The angle of departure for the helices of each antenna element is set for good so that the phase shift between the different antenna elements allows the coherent addition in the desired emission direction.
In order to change the emission direction of the antenna, it is known to mount the antenna on an articulated and motorized support making it possible to move the entire antenna, in particular its emission surface and all of the antenna elements present, as well as the support chassis of the emission surface.
The electromagnetic radiation source used to power the very high-power antenna is generally made up of a relativistic source (high-power magnetron, magnetically insulated line oscillator (MILO), backward-wave oscillator, relativistic klystron, for example). The source, connection guide, antenna assembly must then be kept in a vacuum and is very difficult to deform, due to the breakdown risks limiting the technologies and architectures making it possible to aim the antenna in a particular direction, other than by moving the assembly.

SUMMARY

The invention aims to propose a radiofrequency antenna that can be used in an arrangement where the direction of the field radiated by the antenna is angularly mobile in one or two directions, without requiring complex deformable guide elements or the movement of substantial masses.
To that end, the invention relates to a radiofrequency antenna of the aforementioned type, characterized in that each antenna element is at least partially movable relative to the emission surface to modify its specific emission direction and in that it includes means for moving the antenna elements in a coordinated manner along said surface to form, from the elementary waves produced by the antenna elements, a coherent wave propagating in a direction that is angularly offset relative to the normal to the emission surface.
According to specific embodiments, the radiofrequency antenna comprises one or more of the following features:
the antenna elements are distributed by groups of antenna elements, the elements of a same group being present in a strip of the emission surface extending perpendicular to the projection of the emission direction on the surface, the antenna elements of a same group being positioned to produce elementary waves having a same phase shift relative to the waves produced by the antenna elements of another group,
the means for moving the antenna elements can position the antenna elements so that they each produce an elementary wave phase shifted by a phase shift
φ relative to the other antenna elements defined by:
φ=2πh tgθ/λ
where θ is the incline angle of the emission direction relative to the normal to the emission surface, λ is the wavelength of the electromagnetic radiation, and h is the distance of the antenna element from a reference axis measured along the emission direction on the emission surface,
the antenna elements each include an emission wire rotatably mounted relative to the emission surface and the means for moving the antenna elements are capable of rotating the antenna elements,
the movement means include racks mounted slidingly relative to the emission surface and the emission wires are integral with driving pinions engaged with the racks, and in that the movement means include a mechanism for synchronized movement of the racks,
the synchronized movement mechanism includes a rotary control crown relative to the chassis and provided with control cams of the racks, the racks each being equipped with at least one cam follower cooperating with a cam, and a motor for rotating the crown,
the antenna elements comprise a deformable emission wire, and in that the movement means comprise a mechanism designed to ensure the deformation of each emission wire to modify the specific emission direction,
the antenna elements each comprise a focusing lens for the elementary electromagnetic wave produced by the antenna element, and in that the movement means comprise an angular movement mechanism for each focusing lens,
the emission surface supporting the radiating antenna elements is rotary relative to the chassis, and in that it comprises means for rotating the emission surface,
the chassis delimits a closed vacuum space in which the antenna elements are contained, and in that it comprises force-reacting guide pins between the chassis and the emission surface.

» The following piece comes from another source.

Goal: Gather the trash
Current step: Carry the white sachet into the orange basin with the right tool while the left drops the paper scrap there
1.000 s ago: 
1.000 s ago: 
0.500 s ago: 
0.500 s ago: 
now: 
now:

BRIEF DESCRIPTION OF THE DRAWINGS

The invention will be better understood upon reading the following description, provided solely as an example and done in reference to the appended drawings, in which:

FIG. 1 is a cross-sectional view of an antenna according to the invention, in top view, along line I-I of FIG. 2;

FIG. 2 is a transverse cross-sectional view of the antenna according to the invention along line II-II of FIG. 1;

FIG. 3 is a detailed cross-sectional view of an antenna element of the antenna according to the invention; and

FIGS. 4, 5 and 6 are elevation views of alternative embodiments of antenna elements according to the invention.

DETAILED DESCRIPTION

The antenna 20 according to the invention is shown in top view and cross-section in FIG. 1 and in transverse cross-section in FIG. 2. It assumes the general shape of a disk with axis X1-X1. According to the invention, each antenna 20 is capable of emitting in a direction T-T angularly offset by an angle θ relative to the axis X1-X1 of the antenna.
Its planar emission surface is formed by a circular plate 22 rotatably mobile around the axis X1-X1 and on which a set of radiating antenna elements 24 regularly distributed on the surface of the plate 22 is positioned. The antenna elements are each able to produce an elementary wave, each along a unique emission direction and with a unique phase shift such that the addition of the elementary waves produces a coherent wave in direction T-T.
These antenna elements each have an axis X2-X2 normally perpendicular to the plate 22.
According to the invention, the antenna is equipped with means 25 for moving the antenna elements relative to the emission surface to modify their emission direction and/or their phase. In the embodiment described here, the means 25 are capable of producing a rotational movement around themselves of all or part of the antenna elements.
The plate 22 is supported by a chassis 26 in the general shape of a bell gradually flaring from an inlet 27 for collecting the magnetic radiation coming from the source 12 to an outlet mouth 28 for the radiation coming from the antenna elements 24. This mouth is covered by an airtight protective wall 30 making it possible to create the vacuum inside the chassis 26. The wall 30 is transparent to the electromagnetic radiation and forms a radome.
The inlet end 27 of the chassis 26 is formed by a tube extended by a crown 34 forming the bottom of the chassis. This crown has axis X1-X1. The bottom is extended by a first peripheral wall 36 having, at its end turned toward the mouth 28, a divergent shoulder 38 forming a support. This shoulder is bordered by a second peripheral wall 40 supporting the protective wall 30.
The plate 22 bears on an inner peripheral rim 44 of the side wall 34. This rim 44 forms a bearing for guiding the rotation of the plate 22 around the axis X1-X1. To that end, it is advantageously equipped with a ball bearing 46.
Positioned between the plate 22 and the bottom 34 is an intermediate separating wall 48 extending parallel to the plate 22 and separating the annular space delimited by the side wall 36 into two adjacent spaces. The wall 44 is supported, like the plate 22, by a rim forming a bearing 50 advantageously equipped with a ball bearing 52.
Connecting and force-reacting guide pins 54 are positioned between the plate 22 and the wall 48. They extend parallel to the axis X1-X1 and are equidistributed along one or more circles of axis X1-X1 on the surface of the plate so as to ensure the mechanical strength of the assembly when the antenna is in vacuum. These guide pins rigidly connect the plate 22 and the wall 48.
Guide pins 56 extending the guide pins 44 extend between the wall 48 and the bottom 34 in the extension of the guide pins 54. The guide pins 56 are connected to the wall 48 at one of their ends and have a sliding contact 58 at their other ends bearing on the surface of the bottom 34.
Likewise, guide pins 60 extend the guide pins 54 from the plate 22 to the protective wall 30. These guide pins are fixed to the plate 22 and bear along a sliding contact 62 on the wall 30.
The sliding bearing of the guide pins 52 and 60 on the bottom 34 and the wall 30 is for example ensured by positioning a freely rotating ball at the end of each guide pin.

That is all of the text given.